__Aim of the task__
Copy exactly the stretch of data below from the line with "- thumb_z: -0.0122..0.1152" through the line with "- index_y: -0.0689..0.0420", including both of those lines.

__Task input__
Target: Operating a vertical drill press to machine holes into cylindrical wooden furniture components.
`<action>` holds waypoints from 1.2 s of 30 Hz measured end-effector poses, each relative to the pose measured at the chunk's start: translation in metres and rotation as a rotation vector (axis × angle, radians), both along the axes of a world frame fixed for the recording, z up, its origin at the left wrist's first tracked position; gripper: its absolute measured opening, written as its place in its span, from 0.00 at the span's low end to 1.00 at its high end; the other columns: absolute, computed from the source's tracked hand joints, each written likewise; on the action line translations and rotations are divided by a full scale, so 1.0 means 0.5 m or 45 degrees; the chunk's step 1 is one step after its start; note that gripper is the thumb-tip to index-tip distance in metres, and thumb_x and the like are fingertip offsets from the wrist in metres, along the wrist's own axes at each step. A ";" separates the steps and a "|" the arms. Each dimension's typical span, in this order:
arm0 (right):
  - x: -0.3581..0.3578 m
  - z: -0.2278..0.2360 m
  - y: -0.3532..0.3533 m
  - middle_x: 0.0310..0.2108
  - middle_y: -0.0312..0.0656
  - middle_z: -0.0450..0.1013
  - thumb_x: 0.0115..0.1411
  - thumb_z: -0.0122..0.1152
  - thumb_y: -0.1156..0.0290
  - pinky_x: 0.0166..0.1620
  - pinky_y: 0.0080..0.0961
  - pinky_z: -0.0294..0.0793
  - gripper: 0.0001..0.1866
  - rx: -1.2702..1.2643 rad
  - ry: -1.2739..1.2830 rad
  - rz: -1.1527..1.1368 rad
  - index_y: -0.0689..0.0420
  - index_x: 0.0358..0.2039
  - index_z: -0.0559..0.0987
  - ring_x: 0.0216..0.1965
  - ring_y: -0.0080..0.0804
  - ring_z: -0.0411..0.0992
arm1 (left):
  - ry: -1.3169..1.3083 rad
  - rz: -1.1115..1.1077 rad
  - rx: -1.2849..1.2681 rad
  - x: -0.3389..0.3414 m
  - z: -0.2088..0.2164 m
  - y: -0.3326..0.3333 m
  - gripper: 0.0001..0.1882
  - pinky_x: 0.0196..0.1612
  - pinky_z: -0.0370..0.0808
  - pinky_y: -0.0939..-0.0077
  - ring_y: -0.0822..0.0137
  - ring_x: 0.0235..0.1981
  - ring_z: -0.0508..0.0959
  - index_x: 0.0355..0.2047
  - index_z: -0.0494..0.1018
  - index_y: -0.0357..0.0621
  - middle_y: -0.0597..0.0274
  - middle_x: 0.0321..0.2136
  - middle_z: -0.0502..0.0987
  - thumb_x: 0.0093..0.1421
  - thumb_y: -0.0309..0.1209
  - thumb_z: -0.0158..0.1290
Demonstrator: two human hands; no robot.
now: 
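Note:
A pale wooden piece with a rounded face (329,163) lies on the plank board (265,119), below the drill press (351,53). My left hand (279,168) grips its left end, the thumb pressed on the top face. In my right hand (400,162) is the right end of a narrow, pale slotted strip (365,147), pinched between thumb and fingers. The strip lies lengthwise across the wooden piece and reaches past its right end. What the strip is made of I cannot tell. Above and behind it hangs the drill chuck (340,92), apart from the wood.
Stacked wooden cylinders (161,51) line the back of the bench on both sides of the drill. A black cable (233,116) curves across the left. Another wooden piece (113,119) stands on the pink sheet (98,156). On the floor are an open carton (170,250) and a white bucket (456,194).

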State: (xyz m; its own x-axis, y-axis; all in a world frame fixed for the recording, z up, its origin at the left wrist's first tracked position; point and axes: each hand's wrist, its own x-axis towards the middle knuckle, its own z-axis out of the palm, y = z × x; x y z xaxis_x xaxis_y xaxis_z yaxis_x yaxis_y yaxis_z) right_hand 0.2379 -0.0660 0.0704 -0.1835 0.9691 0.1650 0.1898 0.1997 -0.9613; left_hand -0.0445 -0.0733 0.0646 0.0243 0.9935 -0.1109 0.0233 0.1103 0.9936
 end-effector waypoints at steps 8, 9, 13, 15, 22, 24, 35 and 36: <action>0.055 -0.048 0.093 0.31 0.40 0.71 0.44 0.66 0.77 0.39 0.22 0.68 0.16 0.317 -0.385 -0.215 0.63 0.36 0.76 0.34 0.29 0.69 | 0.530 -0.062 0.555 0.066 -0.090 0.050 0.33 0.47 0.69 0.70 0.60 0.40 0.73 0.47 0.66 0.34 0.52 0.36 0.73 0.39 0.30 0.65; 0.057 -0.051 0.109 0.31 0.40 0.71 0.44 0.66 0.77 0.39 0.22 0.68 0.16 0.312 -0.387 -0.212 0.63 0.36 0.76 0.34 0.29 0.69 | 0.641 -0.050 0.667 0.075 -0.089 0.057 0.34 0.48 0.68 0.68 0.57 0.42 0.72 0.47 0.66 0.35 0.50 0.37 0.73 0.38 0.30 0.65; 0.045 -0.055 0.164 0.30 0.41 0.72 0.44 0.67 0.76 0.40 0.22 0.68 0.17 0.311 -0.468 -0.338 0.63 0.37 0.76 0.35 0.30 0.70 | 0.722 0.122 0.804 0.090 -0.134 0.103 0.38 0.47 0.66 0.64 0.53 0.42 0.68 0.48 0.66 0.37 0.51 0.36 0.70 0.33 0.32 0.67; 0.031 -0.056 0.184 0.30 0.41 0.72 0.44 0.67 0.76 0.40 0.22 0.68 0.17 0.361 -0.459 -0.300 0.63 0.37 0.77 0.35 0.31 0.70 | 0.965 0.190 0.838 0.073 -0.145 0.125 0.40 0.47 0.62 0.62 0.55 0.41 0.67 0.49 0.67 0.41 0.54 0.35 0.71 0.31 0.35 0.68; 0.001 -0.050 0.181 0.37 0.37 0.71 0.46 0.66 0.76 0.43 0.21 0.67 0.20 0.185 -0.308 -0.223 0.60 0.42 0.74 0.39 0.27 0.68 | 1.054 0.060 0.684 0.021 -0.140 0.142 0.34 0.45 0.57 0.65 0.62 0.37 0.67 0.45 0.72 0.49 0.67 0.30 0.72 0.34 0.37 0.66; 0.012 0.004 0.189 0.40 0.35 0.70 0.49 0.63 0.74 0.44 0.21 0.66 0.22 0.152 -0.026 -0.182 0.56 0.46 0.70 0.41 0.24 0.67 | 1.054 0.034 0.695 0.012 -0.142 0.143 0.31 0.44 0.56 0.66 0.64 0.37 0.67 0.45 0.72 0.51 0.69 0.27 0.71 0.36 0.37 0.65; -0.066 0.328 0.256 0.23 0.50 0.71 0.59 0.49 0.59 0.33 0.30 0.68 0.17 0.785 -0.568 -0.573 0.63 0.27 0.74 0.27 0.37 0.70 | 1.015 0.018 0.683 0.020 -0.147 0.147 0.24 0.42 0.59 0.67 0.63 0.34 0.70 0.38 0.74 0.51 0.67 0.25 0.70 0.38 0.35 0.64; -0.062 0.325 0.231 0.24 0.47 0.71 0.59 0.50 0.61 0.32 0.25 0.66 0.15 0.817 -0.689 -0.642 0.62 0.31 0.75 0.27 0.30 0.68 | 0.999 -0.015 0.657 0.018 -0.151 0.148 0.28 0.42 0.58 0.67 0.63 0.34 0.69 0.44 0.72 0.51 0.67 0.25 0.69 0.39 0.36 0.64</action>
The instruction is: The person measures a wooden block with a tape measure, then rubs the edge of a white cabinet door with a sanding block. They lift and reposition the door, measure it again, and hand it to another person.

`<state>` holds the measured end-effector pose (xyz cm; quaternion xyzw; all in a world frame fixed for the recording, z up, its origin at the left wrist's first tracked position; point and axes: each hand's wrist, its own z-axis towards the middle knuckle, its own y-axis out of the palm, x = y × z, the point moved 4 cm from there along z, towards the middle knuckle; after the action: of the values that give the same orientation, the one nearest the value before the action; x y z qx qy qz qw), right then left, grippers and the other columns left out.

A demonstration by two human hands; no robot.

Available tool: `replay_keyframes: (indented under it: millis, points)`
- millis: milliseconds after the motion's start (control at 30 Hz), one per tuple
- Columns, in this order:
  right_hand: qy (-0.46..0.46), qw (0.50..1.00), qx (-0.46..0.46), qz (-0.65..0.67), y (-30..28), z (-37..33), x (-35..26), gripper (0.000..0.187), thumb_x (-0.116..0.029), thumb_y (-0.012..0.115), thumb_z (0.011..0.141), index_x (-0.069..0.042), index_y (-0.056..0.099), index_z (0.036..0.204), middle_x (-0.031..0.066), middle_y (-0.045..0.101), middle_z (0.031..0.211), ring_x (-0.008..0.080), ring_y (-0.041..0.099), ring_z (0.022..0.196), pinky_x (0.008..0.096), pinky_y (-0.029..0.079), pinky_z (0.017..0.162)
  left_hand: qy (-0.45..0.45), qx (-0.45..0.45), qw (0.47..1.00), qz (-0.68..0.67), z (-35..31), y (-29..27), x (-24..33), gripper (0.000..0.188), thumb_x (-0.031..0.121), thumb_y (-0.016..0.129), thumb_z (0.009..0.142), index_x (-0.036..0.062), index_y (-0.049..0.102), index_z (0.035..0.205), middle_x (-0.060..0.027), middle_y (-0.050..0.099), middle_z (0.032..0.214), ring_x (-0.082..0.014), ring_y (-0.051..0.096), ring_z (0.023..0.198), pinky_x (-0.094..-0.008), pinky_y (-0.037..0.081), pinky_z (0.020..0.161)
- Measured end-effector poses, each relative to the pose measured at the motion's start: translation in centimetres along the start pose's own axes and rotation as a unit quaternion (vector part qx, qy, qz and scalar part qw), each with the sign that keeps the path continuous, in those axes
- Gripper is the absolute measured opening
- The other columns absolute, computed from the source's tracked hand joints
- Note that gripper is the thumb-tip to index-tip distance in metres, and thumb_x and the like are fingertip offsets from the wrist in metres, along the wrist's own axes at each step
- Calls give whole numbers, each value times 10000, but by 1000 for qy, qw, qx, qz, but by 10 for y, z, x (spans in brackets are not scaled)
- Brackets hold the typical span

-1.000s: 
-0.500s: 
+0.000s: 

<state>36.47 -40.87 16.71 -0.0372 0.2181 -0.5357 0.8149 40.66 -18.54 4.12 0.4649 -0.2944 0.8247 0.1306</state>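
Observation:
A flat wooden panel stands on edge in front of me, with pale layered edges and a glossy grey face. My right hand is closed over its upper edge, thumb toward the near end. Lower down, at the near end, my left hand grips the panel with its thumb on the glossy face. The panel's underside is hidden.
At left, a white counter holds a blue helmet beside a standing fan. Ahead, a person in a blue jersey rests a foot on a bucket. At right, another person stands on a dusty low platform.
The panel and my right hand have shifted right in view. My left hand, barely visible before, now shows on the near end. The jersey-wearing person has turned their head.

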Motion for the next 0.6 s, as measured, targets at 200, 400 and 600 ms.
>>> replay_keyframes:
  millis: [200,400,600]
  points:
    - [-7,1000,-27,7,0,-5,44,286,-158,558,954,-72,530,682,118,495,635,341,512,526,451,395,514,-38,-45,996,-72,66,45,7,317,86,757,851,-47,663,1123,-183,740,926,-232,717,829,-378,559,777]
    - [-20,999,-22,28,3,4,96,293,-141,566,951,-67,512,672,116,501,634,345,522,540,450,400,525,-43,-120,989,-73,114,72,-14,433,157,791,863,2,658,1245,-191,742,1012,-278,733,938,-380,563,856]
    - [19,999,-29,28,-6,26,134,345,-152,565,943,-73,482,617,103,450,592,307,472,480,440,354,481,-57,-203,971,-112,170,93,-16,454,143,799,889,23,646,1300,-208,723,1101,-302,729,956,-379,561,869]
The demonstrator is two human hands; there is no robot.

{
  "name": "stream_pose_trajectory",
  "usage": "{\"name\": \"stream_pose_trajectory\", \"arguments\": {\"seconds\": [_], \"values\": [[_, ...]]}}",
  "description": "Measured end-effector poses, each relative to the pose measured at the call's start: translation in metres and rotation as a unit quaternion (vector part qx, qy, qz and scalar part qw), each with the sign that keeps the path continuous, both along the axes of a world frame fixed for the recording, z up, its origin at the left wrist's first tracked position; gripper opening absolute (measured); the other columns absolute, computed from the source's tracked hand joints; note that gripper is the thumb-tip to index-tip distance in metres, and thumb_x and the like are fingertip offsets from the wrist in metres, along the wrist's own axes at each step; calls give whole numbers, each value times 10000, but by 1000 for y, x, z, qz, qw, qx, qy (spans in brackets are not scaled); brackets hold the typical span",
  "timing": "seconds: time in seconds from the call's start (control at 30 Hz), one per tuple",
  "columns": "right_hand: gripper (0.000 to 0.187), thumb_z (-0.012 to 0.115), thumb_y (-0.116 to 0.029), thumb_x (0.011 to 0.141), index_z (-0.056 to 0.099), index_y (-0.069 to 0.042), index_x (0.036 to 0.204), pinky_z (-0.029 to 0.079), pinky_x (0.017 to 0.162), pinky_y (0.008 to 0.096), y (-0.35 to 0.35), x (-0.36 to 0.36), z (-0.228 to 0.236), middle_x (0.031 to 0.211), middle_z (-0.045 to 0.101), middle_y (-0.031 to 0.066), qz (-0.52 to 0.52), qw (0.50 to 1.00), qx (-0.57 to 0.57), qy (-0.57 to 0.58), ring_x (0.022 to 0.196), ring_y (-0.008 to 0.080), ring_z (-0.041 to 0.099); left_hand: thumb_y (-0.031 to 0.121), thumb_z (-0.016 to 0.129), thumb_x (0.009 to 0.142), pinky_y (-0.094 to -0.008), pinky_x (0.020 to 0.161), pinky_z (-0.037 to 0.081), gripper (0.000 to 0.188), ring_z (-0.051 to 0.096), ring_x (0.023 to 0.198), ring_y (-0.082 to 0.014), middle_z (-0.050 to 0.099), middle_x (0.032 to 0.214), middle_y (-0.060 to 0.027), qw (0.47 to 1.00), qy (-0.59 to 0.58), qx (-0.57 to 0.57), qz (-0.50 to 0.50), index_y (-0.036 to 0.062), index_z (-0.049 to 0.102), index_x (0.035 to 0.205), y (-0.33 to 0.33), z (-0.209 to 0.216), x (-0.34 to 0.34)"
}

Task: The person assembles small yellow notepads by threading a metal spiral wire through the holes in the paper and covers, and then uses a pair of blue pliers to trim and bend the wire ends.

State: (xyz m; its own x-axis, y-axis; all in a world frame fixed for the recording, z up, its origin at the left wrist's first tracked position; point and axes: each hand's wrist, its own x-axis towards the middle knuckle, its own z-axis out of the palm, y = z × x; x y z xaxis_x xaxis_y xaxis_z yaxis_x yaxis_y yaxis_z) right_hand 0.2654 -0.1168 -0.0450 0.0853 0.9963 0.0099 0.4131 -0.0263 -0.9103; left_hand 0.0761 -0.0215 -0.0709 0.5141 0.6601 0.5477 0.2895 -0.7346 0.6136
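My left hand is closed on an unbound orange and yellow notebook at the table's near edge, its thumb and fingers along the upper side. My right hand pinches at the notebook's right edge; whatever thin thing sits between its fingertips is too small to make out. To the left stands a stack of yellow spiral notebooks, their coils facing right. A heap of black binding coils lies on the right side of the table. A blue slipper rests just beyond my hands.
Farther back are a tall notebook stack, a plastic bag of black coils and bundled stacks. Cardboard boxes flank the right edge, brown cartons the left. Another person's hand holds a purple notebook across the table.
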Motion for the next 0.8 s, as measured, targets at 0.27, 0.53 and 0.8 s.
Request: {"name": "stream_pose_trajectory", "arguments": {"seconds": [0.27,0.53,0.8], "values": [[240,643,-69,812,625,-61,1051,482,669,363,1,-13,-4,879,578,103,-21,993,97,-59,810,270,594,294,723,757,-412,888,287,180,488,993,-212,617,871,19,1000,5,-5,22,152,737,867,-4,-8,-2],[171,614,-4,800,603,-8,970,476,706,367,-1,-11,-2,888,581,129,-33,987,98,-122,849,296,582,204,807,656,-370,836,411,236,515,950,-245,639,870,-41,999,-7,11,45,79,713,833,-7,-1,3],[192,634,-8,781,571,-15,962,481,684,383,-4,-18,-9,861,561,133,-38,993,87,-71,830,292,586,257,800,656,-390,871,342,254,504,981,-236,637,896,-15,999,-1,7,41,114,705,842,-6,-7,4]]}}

__Written answer__
  - thumb_z: -0.0122..0.1152
  - thumb_y: -0.1156..0.0290
  - pinky_x: 0.0166..0.1620
  - pinky_y: 0.0080..0.0961
  - pinky_z: -0.0294..0.0793
  - gripper: 0.0001..0.1866
  - rx: -1.2702..1.2643 rad
  - ry: -1.2739..1.2830 rad
  - rz: -1.1527..1.1368 rad
  - index_y: -0.0689..0.0420

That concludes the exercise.